Il est très difficile de faire accepter des idées scientifiques nouvelles ...
D'EMBLEE, LES AUTORITES MEDICALES M'ATTAQUENT
Les premiers articles avaient paru le 14 mars 1968. Le 18 mars, par voie de presse, un professeur de neurologie parisien, considéré à l’époque comme le plus grand spécialiste français de la Sclérose en Plaques, mit en garde les malades contre moi et ma thérapeutique.
Ce professeur, Président du Comité Scientifique du Comité National de la Sclérose en Plaques, ignorait qui j’étais, en quoi consistait mon traitement et quels étaient les résultats obtenus par mes malades. A l’époque je pouvais présenter plus de 400 malades améliorés, rhumatisants ou sclérosés en plaques.
Immédiatement, j'ai écrit à ce neurologue et lui ai demandé de constituer une Commission d'Enquête qui pourrait examiner mes malades. Proposition qu’il refusa.
J’ai alors écrit au Ministère de la Santé et formulé une demande identique. Ma lettre est restée sans réponse.
Le 3 avril 1968, j’ai été convoqué au siège du Conseil de l’Ordre des Médecins des Alpes-Maritimes où j’ai été reçu par son Président et les 17 membres de son Conseil.
Immédiatement le Président m’a agressé. En brandissant des articles parus récemment, il m’accusa d’avoir fourni à des journalistes des explications sur mon traitement. Ce qui était inexact.
Lui ayant fait remarquer que ces articles contenaient les témoignages de plusieurs de mes patients satisfaits de suivre mon traitement, il me répondit que mes malades et les améliorations qu’ils avaient constatées ne l’intéressaient pas.

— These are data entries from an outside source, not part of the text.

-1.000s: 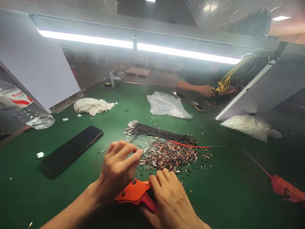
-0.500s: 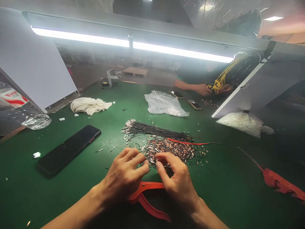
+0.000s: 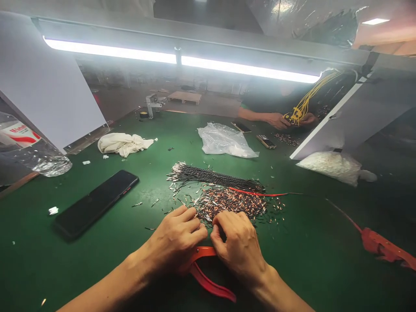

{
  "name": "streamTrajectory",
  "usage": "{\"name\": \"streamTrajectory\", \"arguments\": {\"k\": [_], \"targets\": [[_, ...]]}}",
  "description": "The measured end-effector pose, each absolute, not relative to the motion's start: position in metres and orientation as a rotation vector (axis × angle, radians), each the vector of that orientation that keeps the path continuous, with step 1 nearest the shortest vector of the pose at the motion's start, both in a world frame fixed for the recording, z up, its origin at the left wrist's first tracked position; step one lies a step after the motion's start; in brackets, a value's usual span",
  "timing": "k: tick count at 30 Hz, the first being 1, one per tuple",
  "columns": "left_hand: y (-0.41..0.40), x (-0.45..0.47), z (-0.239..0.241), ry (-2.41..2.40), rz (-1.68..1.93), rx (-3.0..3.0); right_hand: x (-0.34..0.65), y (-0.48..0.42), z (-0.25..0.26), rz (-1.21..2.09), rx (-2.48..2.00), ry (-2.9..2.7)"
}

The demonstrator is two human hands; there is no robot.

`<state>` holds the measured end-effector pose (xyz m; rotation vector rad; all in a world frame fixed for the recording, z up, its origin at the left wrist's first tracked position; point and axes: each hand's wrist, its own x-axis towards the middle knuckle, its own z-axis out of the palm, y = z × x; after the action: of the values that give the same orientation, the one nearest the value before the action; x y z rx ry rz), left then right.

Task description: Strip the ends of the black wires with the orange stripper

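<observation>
Fingers of the left hand (image 3: 178, 236) and right hand (image 3: 238, 245) curl inward, any grip hidden; the orange-red wire stripper (image 3: 211, 284) shows between and beneath, wire clippings (image 3: 234, 203) beyond. Steady, aligned fingertips should help.

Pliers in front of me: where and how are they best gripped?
Probably around both handles, with the right hand coming from the right: the red handle curves out that way, spread from the orange handle, while the left hand hides the pliers' other end.
</observation>
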<state>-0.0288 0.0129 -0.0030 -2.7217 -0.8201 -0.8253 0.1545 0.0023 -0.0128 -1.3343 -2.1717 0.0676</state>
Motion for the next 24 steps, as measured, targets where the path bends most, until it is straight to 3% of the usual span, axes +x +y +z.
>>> {"name": "streamTrajectory", "arguments": {"k": [24], "targets": [[0.0081,-0.0201,0.0008,-0.886,-0.944,-2.624,0.1488,0.0066,-0.0141,-0.057,-1.41,-2.048]]}}
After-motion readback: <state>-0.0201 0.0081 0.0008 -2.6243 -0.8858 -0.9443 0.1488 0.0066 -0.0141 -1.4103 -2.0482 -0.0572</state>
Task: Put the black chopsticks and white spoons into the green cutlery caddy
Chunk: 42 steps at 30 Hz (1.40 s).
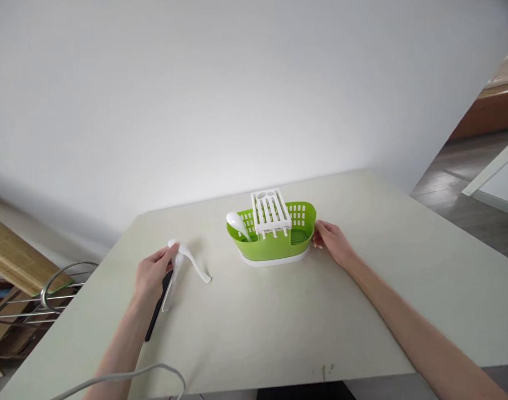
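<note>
My left hand (156, 272) pinches a white spoon (193, 264) by its bowl end, the handle slanting down to the right. A second white spoon (173, 283) lies just below it, partly behind my fingers. Beside these, a black-handled utensil (158, 308) is half hidden by my hand. My right hand (327, 239) has its fingers curled at the right end of a green plastic basket (266, 250) on a white base. Another white spoon (237, 223) leans bowl-up in the basket's left part. A white slotted rack (271, 211) sits across the basket's middle.
The pale table (254, 328) meets a white wall (254, 100) at the back. A grey cable (129, 375) crosses the lower left over my forearm. At the far left stand a metal rack (49, 294) and a bamboo board (20, 244).
</note>
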### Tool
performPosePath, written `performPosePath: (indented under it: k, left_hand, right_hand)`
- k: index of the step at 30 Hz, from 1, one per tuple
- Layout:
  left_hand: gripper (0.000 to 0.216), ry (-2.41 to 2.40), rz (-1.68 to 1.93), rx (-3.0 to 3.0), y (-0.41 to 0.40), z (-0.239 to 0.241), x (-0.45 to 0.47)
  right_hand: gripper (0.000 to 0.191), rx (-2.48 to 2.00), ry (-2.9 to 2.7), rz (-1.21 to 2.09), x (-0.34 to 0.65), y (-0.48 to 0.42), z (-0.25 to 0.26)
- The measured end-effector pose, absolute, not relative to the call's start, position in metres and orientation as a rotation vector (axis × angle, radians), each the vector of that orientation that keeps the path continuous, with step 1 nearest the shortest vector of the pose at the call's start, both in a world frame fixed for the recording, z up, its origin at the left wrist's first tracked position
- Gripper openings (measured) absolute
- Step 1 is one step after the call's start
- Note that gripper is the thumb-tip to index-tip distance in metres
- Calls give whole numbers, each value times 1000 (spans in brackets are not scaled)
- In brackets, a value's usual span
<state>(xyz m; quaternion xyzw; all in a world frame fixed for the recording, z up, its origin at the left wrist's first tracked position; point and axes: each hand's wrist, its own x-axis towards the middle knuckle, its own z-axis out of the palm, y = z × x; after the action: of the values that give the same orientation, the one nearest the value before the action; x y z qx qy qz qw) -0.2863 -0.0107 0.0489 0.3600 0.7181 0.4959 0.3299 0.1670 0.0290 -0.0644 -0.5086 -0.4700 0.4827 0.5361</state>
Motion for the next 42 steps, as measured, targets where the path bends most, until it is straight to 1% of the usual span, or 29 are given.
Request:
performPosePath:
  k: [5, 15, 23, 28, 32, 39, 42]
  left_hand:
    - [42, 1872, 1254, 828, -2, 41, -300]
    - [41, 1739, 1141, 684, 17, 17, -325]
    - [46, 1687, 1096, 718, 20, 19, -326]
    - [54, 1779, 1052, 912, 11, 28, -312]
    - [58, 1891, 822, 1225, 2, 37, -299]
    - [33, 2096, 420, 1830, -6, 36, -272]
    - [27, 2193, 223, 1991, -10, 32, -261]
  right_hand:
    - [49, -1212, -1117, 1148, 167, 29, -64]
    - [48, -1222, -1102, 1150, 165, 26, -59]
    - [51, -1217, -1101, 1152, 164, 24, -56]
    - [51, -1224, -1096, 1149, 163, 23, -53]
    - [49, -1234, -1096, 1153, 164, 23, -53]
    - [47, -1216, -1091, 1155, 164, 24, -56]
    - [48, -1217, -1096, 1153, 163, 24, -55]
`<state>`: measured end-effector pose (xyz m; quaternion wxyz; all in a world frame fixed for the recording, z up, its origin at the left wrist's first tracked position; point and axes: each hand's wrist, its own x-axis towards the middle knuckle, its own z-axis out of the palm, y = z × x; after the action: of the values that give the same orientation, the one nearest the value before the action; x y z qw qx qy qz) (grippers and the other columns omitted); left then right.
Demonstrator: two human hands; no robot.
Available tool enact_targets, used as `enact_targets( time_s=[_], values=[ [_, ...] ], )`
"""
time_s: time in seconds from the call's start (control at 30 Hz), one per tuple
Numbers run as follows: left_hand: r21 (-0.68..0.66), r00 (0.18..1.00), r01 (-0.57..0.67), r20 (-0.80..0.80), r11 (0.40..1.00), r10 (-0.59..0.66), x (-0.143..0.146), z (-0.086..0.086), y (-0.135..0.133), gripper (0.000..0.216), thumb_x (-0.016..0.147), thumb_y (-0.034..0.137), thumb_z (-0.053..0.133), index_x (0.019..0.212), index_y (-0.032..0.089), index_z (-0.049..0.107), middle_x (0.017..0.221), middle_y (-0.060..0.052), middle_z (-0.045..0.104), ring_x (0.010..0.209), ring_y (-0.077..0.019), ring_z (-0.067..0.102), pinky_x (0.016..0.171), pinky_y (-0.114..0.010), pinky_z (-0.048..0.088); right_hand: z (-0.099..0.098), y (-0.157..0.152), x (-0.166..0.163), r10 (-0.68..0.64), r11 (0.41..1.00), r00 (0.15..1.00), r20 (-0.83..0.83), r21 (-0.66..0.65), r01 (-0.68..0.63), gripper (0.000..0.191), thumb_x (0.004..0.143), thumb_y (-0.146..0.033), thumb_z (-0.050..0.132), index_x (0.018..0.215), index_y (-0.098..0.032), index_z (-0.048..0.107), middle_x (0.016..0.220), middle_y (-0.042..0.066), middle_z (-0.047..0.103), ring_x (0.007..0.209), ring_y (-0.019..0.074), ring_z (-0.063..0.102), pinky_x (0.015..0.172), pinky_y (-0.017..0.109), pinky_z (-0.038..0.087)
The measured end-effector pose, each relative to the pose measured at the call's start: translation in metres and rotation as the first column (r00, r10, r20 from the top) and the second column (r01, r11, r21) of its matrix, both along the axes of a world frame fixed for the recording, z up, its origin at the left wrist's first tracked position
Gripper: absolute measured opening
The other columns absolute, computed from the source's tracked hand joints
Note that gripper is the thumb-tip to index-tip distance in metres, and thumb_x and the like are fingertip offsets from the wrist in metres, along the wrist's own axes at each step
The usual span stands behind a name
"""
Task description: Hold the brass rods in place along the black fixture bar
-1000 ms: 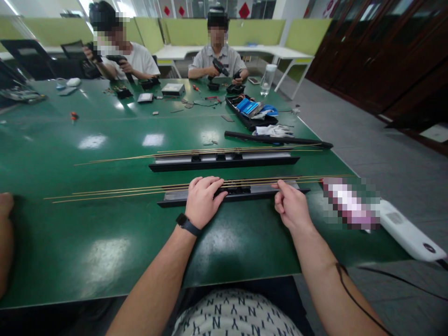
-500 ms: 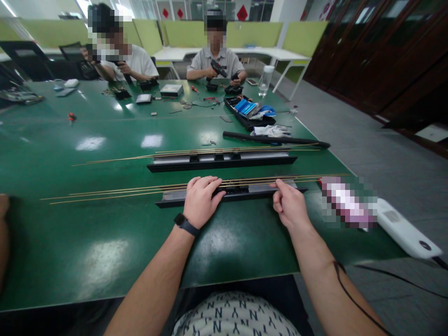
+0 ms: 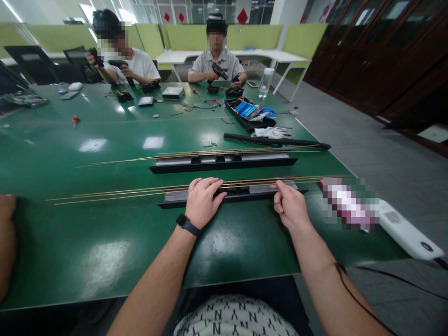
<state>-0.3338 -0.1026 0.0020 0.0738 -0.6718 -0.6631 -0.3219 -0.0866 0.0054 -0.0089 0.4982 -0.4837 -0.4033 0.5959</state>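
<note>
A long black rail with a grey strip point(image 3: 175, 196) lies crosswise on the table in front of me. Thin golden rods point(image 3: 115, 193) run along its top and stick out well past its left end. My left hand point(image 3: 202, 201) is closed over the left-middle part of the rail, fingers across the rods and thumb on the near side. Close to the rail's right end, my right hand point(image 3: 291, 203) is closed, its index finger and thumb pinched at a rod; the other fingers are curled in. Black pieces point(image 3: 238, 190) sit on the rail between my hands.
Behind lies a second rail point(image 3: 224, 164) with more rods, then a black tube point(image 3: 280, 140), gloves point(image 3: 271, 132) and a black tray point(image 3: 245, 122). On the right are a blurred pink packet point(image 3: 346, 203) and a white power strip point(image 3: 402, 228). Two people sit opposite; another arm point(image 3: 7, 242) rests at left.
The view has shifted slightly, so everything sits a little lower and further right. My hands keep their places on the rail and rods.
</note>
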Motion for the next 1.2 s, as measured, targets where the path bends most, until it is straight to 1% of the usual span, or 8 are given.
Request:
enact_targets(
  time_s=[0.23,0.47,0.73,0.93,1.2],
  values=[
    [-0.002,1.0,0.0,-0.01,1.0,0.0,0.0,0.0,0.001,0.029,0.093,0.035,0.07,0.12,0.025,0.069,0.124,-0.007,0.073,0.118,-0.0244,0.066,0.11,-0.047,0.04,-0.001,0.0,0.0,0.002,1.0,1.0,0.002,-0.004,-0.002,0.039,0.078,-0.051,0.08,0.084,-0.014,0.071,0.043,-0.004,0.053,0.026,0.005,0.033,0.027,0.017,0.02],
    [0.002,1.0,0.002,-0.012,1.0,-0.002,0.0,0.0,0.0,0.029,0.094,0.035,0.069,0.12,0.025,0.069,0.124,-0.007,0.073,0.118,-0.0237,0.066,0.11,-0.047,0.04,0.001,0.0,0.0,-0.008,1.0,1.0,-0.002,-0.006,0.008,0.035,0.078,-0.048,0.079,0.082,-0.014,0.07,0.043,-0.003,0.053,0.027,0.0051,0.033,0.028,0.017,0.02],
    [-0.011,1.0,-0.003,-0.015,1.0,0.003,0.0,0.001,-0.001,0.029,0.095,0.036,0.067,0.122,0.026,0.069,0.125,-0.007,0.073,0.122,-0.0253,0.065,0.113,-0.049,0.039,-0.001,0.004,0.005,-0.126,0.992,0.992,0.005,0.006,0.126,0.032,0.079,-0.047,0.078,0.08,-0.017,0.067,0.045,-0.005,0.051,0.027,0.005,0.032,0.026,0.018,0.02],
    [-0.011,1.0,-0.001,-0.012,1.0,0.0,0.001,0.001,-0.002,0.029,0.095,0.036,0.067,0.122,0.026,0.068,0.126,-0.006,0.073,0.122,-0.0244,0.065,0.113,-0.048,0.038,0.003,0.007,0.008,-0.21,0.978,0.977,0.02,-0.005,0.21,0.029,0.08,-0.044,0.076,0.079,-0.017,0.066,0.044,-0.006,0.05,0.026,0.0052,0.032,0.026,0.017,0.02],
    [-0.014,1.0,0.002,-0.013,1.0,-0.002,0.001,0.001,-0.001,0.028,0.096,0.036,0.066,0.122,0.026,0.069,0.125,-0.007,0.073,0.122,-0.0253,0.064,0.114,-0.048,0.038,0.01,0.014,0.019,-0.172,0.985,0.984,0.046,-0.014,0.173,0.028,0.079,-0.041,0.077,0.078,-0.015,0.067,0.045,-0.004,0.052,0.026,0.0049,0.033,0.026,0.017,0.018]
  ],
)
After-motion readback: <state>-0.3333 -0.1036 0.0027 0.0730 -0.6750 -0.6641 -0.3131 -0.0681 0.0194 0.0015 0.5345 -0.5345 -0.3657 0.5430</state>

Après cette stupéfiante réponse de la part d’un médecin, ce sont les 17 membres du Conseil qui, les uns après les autres, m’accablèrent en évoquant uniquement le problème de la publicité. Aucun de ces médecins ne m’a demandé des explications sur mon traitement et ses résultats.
Sans répondre à leurs attaques, j’ai assisté, interloqué, au déchaînement de ces médecins, manifestement animés par la haine à mon égard.
Quand ils eurent fini de m’accabler, le Président reprit la parole.
Il m’accusa alors "de porter ombrage à l’honneur de ma famille, de la médecine niçoise et de la médecine française."
A l’époque, mon père médecin généraliste était installé à Nice depuis une cinquantaine d’années. Mon frère aîné, pédiatre, marié à une gynécologue, et mon épouse, chirurgien dentiste, étaient également installés à Nice.
A la fin de cette réunion, le Président m’informa que, compte tenu des très graves fautes que j’avais commises, je serais traduit devant le Conseil Régional Provence Côte-d’Azur Corse, à Marseille, juridiction chargée de juger les médecins de la région qui avaient gravement enfreint les règles du Code de Déontologie.